Jako pierwszy o tej bulwersującej sprawie informował Paweł Kulfikowski, który m.in. prowadzi na Facebooku “Grupę kolarską #mtbxcpl”.
My o komentarz poprosiliśmy Rafała Pankowskiego, prezesa antyrasistowskiego Stowarzyszenia Nigdy Więcej, które za cel stawia sobie przeciwdziałanie szowinizmowi, neofaszyzmowi i nienawiści wobec cudzoziemców.
– Ten przypadek faktycznie jest bulwersujący.
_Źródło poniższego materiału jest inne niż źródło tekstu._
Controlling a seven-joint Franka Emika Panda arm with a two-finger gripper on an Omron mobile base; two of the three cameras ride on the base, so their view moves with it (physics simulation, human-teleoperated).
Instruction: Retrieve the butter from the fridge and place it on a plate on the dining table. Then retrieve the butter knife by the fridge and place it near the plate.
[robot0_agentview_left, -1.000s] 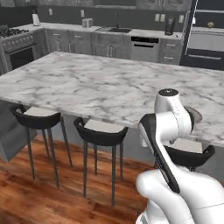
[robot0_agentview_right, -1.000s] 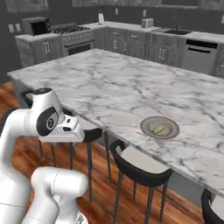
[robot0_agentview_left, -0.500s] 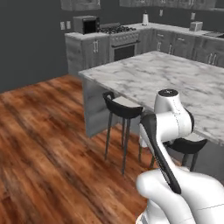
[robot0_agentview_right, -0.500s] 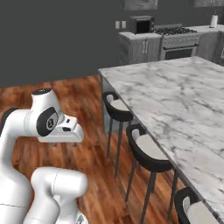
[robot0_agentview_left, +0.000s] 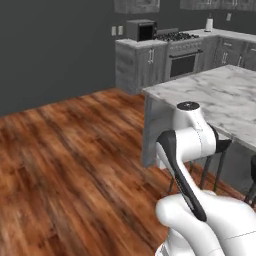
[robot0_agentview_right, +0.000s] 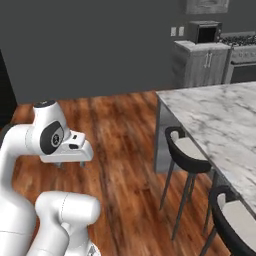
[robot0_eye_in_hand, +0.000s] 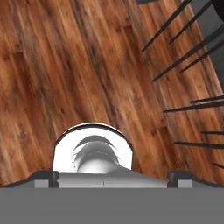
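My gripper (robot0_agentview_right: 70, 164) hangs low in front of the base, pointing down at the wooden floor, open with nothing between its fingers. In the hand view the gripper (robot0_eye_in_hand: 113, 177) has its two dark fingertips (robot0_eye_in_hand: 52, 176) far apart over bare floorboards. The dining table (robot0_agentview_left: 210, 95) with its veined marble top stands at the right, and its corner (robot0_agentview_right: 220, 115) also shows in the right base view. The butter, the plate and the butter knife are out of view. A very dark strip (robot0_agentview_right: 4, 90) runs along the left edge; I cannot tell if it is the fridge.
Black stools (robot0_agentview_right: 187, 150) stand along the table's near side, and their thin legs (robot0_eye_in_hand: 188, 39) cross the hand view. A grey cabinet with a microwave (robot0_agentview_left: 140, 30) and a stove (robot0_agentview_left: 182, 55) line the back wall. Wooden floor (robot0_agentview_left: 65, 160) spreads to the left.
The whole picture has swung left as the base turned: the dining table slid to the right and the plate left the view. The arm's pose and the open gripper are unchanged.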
W pewnym sensie zaskakujący o tyle, że do tej pory takie skrajne, antysemickie komentarze pojawiały się w kontekście sportu w naszym kraju w temacie piłki nożnej – przyznał w rozmowie z nami. – To, że kibice różnych drużyn wyzywają się nawzajem od Żydów, bo uważają to słowo za najbardziej obelżywe, to smutna rzeczywistość, którą kojarzymy przede wszystkim ze stadionów piłkarskich, ale w kontekście innych sportów raczej takie skrajne przypadki antysemityzmu są sporadyczne – dodał Pankowski.
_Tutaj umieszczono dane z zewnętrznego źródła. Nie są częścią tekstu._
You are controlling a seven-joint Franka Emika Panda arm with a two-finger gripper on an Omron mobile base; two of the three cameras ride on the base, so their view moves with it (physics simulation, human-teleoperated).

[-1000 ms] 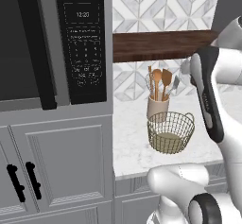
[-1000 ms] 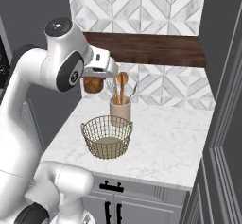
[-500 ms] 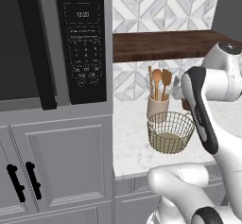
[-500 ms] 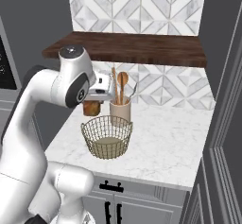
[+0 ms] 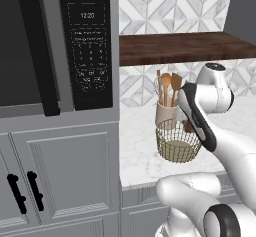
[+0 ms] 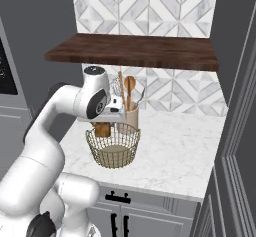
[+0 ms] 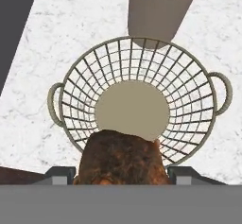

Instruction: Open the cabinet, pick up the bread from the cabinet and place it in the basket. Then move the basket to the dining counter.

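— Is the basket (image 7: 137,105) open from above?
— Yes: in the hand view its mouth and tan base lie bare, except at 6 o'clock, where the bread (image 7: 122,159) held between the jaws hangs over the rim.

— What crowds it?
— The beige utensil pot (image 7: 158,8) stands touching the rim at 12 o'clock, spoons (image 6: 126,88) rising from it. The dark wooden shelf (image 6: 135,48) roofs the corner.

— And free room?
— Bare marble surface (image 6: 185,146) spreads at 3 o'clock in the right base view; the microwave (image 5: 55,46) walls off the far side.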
– To smutne, że w tym przypadku mamy do czynienia z taką sytuacją. Oczywiście, że internet i media społecznościowe w jakimś sensie ułatwiają wyrażanie tego typu skrajnych treści, bo zapewniają iluzję bezkarności – kontynuował Pankowski.
Czy brak reakcji na takie treści nie jest cichym przyzwoleniem? Czy Banaszek nie powinien przywołać komentujących do porządku i powiedzieć “stop”?
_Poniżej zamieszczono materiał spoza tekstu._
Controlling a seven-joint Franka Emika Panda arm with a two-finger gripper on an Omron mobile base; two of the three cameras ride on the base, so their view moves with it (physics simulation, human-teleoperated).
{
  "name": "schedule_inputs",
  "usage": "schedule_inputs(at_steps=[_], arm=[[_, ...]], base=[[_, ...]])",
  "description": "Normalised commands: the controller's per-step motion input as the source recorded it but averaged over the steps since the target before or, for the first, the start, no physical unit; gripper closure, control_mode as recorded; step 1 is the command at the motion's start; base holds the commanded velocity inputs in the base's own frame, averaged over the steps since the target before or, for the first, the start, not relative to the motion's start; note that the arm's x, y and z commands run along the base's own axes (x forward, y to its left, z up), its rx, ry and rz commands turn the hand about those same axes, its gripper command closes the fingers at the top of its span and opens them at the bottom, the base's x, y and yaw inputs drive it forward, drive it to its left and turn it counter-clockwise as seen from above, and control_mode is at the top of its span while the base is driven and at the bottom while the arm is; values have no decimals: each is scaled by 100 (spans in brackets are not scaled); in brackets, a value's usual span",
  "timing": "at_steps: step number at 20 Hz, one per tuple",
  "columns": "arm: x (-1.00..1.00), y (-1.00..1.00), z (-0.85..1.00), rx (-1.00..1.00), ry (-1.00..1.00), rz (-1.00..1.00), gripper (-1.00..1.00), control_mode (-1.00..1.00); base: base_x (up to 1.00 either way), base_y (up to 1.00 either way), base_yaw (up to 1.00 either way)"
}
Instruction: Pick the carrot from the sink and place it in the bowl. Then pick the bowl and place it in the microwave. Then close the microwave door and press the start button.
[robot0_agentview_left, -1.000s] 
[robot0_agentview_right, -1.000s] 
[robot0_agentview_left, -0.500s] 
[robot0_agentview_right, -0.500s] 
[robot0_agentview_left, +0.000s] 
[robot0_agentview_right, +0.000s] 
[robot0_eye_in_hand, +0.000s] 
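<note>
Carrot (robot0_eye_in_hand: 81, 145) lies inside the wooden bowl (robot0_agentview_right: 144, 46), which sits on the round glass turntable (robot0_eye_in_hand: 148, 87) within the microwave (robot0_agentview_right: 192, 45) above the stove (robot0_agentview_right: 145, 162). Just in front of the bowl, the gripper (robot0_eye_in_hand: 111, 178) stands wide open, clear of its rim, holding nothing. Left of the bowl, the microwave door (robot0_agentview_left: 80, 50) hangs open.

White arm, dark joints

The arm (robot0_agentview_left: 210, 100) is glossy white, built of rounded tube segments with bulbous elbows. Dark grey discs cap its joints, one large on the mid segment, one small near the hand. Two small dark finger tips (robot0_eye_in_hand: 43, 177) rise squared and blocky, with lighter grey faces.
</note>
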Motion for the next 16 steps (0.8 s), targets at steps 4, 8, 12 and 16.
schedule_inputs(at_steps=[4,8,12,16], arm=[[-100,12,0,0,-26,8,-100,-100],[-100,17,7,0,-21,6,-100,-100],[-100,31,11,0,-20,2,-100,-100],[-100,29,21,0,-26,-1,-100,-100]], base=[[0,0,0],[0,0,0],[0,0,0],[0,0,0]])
– Na działaczach sportowych, organizatorach, jak też innych wszystkich uczestnikach życia sportowego spoczywa duża odpowiedzialność, żeby przeciwstawiać się przejawom rasizmu czy antysemityzmu w tym przypadku, czy innym przejawom dyskryminacji. To jest zawarte w credo fair play i samej istocie sportu, który ma ludzi łączyć ponad barierami narodowościowymi czy wyznaniowymi – powiedział nam prezes Stowarzyszenia Nigdy Więcej.
– W tym sensie oczywiście po pierwsze brak reakcji na te wpisy antysemickie jest bulwersujący, a już zupełnie niedopuszczalne jest wyrażanie aprobaty dla takich wpisów poprzez polubienie (…) To absolutnie skandaliczne i niedopuszczalne w przypadku osoby z taką pozycją – ocenia Pankowski.
Taki wpis polajkował były prezes polskiego związku sportowego. Co za wstyd!